Newspaper headlines or a random, entertaining anecdote can explode into a book chapter. Even Adamov’s personal experiences — like sitting at a seafood house near a rough-looking biker crowd only to realize his face is plastered with sparkles from suntan lotion — get added to his stories.
“I think the author’s main character has to embody what the author is to some extent,” said Mike Steidl, who helped copy edit Adamov’s newest book “Zenobia: The Patriot Way.” “When you get a description of Emerson Moore’s personality, you can see a lot of Bob in that. Inquisitive, adventurous, generous.”
In addition, Adamov often incorporates acquaintances, friends and local personalities into his writing.
“It’s so much fun to read about yourself as a semi-fictionalized character.

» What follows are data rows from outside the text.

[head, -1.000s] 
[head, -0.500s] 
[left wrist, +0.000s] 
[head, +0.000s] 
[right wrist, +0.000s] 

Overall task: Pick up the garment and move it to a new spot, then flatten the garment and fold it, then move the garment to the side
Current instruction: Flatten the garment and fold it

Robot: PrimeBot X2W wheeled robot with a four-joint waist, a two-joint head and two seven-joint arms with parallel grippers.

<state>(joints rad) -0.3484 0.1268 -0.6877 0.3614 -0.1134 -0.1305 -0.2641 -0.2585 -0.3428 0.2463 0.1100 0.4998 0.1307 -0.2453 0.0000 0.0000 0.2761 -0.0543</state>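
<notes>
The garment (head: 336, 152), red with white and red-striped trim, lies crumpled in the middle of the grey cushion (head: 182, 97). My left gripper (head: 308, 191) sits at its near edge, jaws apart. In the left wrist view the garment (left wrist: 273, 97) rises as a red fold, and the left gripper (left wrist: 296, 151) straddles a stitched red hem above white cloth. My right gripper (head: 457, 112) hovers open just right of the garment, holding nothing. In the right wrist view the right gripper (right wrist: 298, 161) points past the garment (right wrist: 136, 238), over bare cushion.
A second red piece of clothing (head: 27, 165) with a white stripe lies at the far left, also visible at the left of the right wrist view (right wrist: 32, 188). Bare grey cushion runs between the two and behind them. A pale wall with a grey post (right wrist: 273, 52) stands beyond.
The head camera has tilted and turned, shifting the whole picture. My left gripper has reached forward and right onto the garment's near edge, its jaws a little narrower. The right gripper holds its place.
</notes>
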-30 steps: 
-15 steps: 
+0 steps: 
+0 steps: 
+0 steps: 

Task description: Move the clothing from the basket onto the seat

It’s a thrill, actually, to be part of the process,” said friend Mike “Mad Dog” Adams, who appears throughout “The Other Side of Hell.” “Bob reminds me of his literary hero, a famous author by the name of Clive Cussler. Each book gets better. I’m a rave reviewer.”
Inspiration can happen at any time. If Adamov’s enjoying a movie, but thinks it should go in a different direction, he bustles over to his computer and types out the inspiration behind a scene.
“I’m always listening, watching, writing notes,” Adamov said. “If an idea hits, I’ll want to jot it down. If I don’t have paper, I’ll call myself and leave a message. It’s important to capture ideas while they’re fresh. And if it’s really hot, I’ll sit down and write it out. It could even be the subject of my next book.”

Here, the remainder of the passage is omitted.